Counts in the WTSizeStorer table are not adjusted in the same transaction that performs an insert/update as that would become a serialization point for concurrent inserts/deletes and would result in an expensive WCE.
Instead, an atomic counter is maintained and flushed every so often to the SizeStorer. Among other things, this data is flushed on clean shutdown. These writes are not timestamped (would be difficult) and thus what's put on disk is the counts for "now" which are unlikely to be the counts as of the stable timestamp. At startup, when replication plays forward the oplog during recovery, an insert that was already accounted for in the sizestorer's view of the data, will be counted again.

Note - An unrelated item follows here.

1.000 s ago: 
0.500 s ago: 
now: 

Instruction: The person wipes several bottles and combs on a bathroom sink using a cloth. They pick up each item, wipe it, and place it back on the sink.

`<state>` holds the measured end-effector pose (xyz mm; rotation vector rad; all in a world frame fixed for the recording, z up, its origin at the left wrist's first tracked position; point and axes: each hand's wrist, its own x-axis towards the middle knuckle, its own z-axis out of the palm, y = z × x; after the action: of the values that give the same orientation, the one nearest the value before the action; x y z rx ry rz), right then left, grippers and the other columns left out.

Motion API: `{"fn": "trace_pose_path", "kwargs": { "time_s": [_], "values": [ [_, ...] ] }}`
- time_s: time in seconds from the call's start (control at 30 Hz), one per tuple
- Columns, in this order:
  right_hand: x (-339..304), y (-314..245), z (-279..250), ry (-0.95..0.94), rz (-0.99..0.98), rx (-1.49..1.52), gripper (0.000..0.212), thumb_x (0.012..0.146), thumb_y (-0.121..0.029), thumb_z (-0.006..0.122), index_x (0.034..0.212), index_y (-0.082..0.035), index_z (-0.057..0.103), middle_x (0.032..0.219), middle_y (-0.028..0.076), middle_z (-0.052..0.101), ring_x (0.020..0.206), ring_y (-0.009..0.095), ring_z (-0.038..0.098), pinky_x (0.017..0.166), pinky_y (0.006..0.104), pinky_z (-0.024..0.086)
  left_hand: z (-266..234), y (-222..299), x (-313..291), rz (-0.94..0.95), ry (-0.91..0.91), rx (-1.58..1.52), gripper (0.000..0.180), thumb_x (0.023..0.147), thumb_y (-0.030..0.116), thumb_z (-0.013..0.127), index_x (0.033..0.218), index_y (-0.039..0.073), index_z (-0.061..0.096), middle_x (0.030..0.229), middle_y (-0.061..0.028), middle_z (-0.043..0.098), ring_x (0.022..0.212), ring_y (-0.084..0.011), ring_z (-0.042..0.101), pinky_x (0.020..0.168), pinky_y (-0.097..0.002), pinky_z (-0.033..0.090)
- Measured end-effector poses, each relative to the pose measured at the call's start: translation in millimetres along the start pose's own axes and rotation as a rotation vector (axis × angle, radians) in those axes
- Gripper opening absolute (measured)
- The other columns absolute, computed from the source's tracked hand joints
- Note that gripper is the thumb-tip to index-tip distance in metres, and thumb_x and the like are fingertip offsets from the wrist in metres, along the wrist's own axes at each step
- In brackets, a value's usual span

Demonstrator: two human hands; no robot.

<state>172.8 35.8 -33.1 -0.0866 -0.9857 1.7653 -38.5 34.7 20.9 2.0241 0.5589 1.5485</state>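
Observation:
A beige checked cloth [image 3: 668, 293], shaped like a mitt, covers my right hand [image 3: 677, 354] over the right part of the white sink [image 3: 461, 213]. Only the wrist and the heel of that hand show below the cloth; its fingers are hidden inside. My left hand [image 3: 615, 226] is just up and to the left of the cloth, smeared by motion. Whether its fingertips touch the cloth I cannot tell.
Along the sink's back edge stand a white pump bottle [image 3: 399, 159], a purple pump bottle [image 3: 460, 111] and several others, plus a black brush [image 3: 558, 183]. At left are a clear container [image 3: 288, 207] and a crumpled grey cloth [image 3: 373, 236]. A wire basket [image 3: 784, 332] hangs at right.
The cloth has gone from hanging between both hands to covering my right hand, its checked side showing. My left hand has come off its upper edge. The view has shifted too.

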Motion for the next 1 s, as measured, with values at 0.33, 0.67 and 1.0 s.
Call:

The proposed fix, trust the WTSizeStorer to have the proper counts for collections after recovery is played. Specifically:
- Introduce state representing the server (or operation context) is in "recovery mode".
- Step 1, however breaks a special case: when the creation of a collection wasn't included in a stable timestamp, so the collection gets recreated during recovery with an `ident` that's different than the one used at shutdown.
- Introduce more state, the set of collections created during recovery.
- Allow updates to `_changeNumRecords`/`_increaseDataSize` if the collection being updated is in this set.
- Another special case comes up when the collection exists in the stable checkpoint, but none of the writes made it into the stable checkpoint. When a collection is empty, as deemed by a cursor "findOne", the record store setup assumes its count should be zero. This is correct in a non-RTT world, but would violate the expectation that the WTSizeStorer is the authority of counts. This code would also needs to be adjusted.
These changes would keep WT counts accurate on clean shutdown, but not on rollback.
SERVER-33493 is tracking changes for that purpose.